You may remember the transphobic “Not in My Shower” campaign in Maryland, which aimed to repeal a measure that allowed transgender individuals to use whichever bathroom they were most comfortable with, by connecting transgender people to perversion, pedophilia, and other sexual violence. The campaign failed in court, and the equal protection law stayed in tact. But that’s not preventing other bigots from trying similar tactics in Gainesville, Florida in attempt to defeat a similar ordinance.
The ad is below:
The advertisement is sneaky in that it shows a man who is presumably cisgender. But as Renee skillfully points out in her excellent post, the ad still brims with transphobia. First of all, it’s deliberately misleading, as the new law says nothing about those who identify as men being able to use women’s restrooms. Secondly, it conflates men and transwomen, which is transphobia at its most classic (“transwomen are really men”).
And thirdly, it draws a direct line from an ordinance intended to protect transgender individuals from experiencing violence or arrest simply for taking a piss, with pedophilia and attacks on helpless children. It takes the focus away from the violence, both physical and institutional, that our society enacts on transgender individuals every day and puts the focus on violence that the average person with cis-privilege and bias feels far more sympathetically towards. And it heavily suggests that if it’s not transgender people directly committing this supposedly more appalling violence (and it rarely is), by demanding things like silly old rights they’re still responsible for it.

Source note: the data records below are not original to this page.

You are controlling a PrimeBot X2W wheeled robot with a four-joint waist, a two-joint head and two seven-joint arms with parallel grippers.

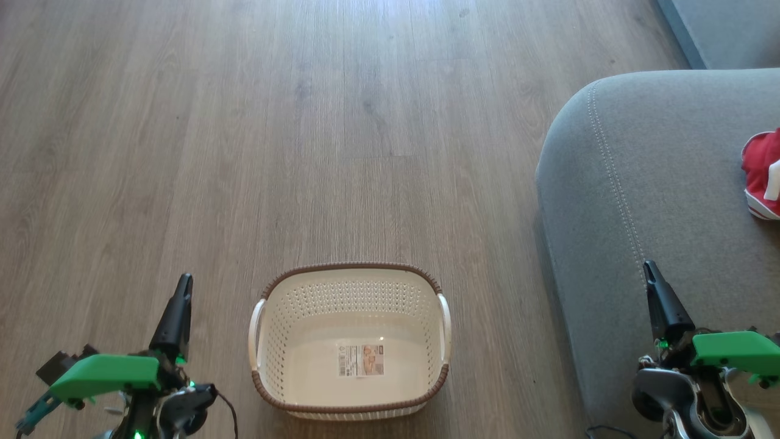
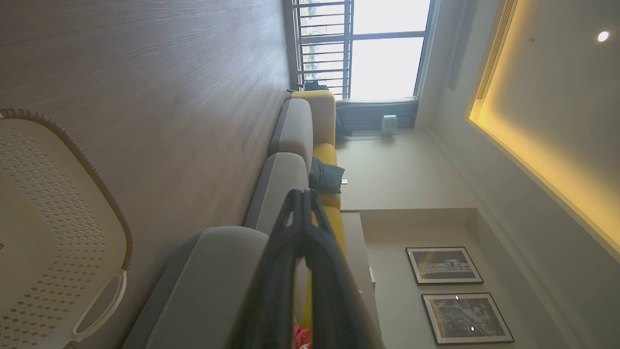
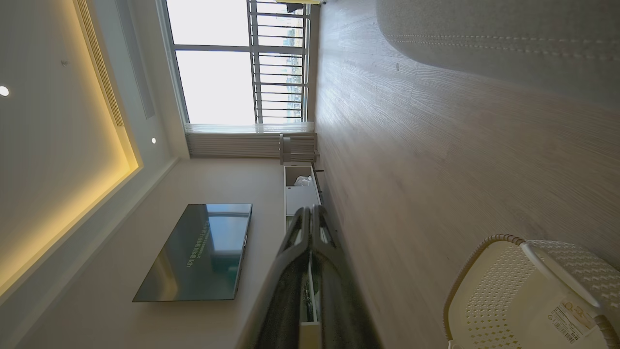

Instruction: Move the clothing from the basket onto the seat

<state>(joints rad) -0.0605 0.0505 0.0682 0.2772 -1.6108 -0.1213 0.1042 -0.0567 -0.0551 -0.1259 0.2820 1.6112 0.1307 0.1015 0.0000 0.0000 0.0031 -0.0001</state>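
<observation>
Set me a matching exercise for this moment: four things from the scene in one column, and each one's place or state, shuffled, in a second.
Column one:
1 basket
2 clothing
3 left gripper
4 right gripper

Column two:
A shut, seen against the grey seat
B empty apart from a label, on the wood floor
C shut, to the left of the basket
D red and white, lying on the seat at the head view's right edge

Pairs: 1-B; 2-D; 3-C; 4-A

A label (image 1: 361, 360) on the inside bottom of the basket (image 1: 350, 266) carries a small picture and lines of print too fine to read. Well away from the basket, a wall television (image 3: 198, 252) shows greenish lettering, likewise illegible
</observation>
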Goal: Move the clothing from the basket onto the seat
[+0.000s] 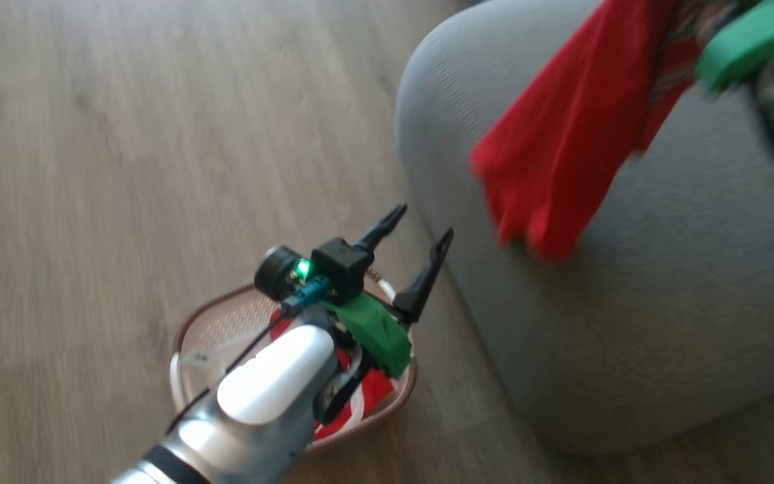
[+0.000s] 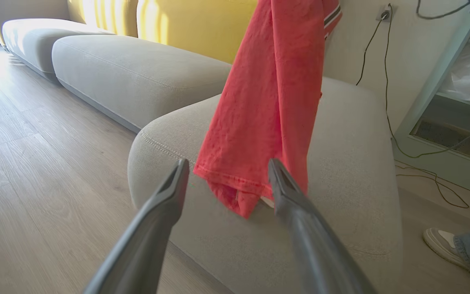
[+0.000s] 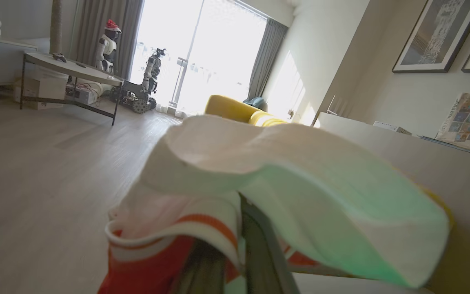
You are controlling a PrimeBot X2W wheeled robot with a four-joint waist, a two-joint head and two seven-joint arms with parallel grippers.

The New York Times notes that, as any logical person would assume, police have not reported a single problem in public restrooms stemming from the law since it passed a year ago. Unsurprisingly, the advertisement suggests the exact opposite. And while I’d love to believe that the “Not in My Shower” campaign’s failure bodes poorly for this effort, too, the success of Prop 8 based on supporters harping on false threats to children makes me wary of getting too hopeful. Especially since the Gainesville ordinance is going to a referendum, not the courts.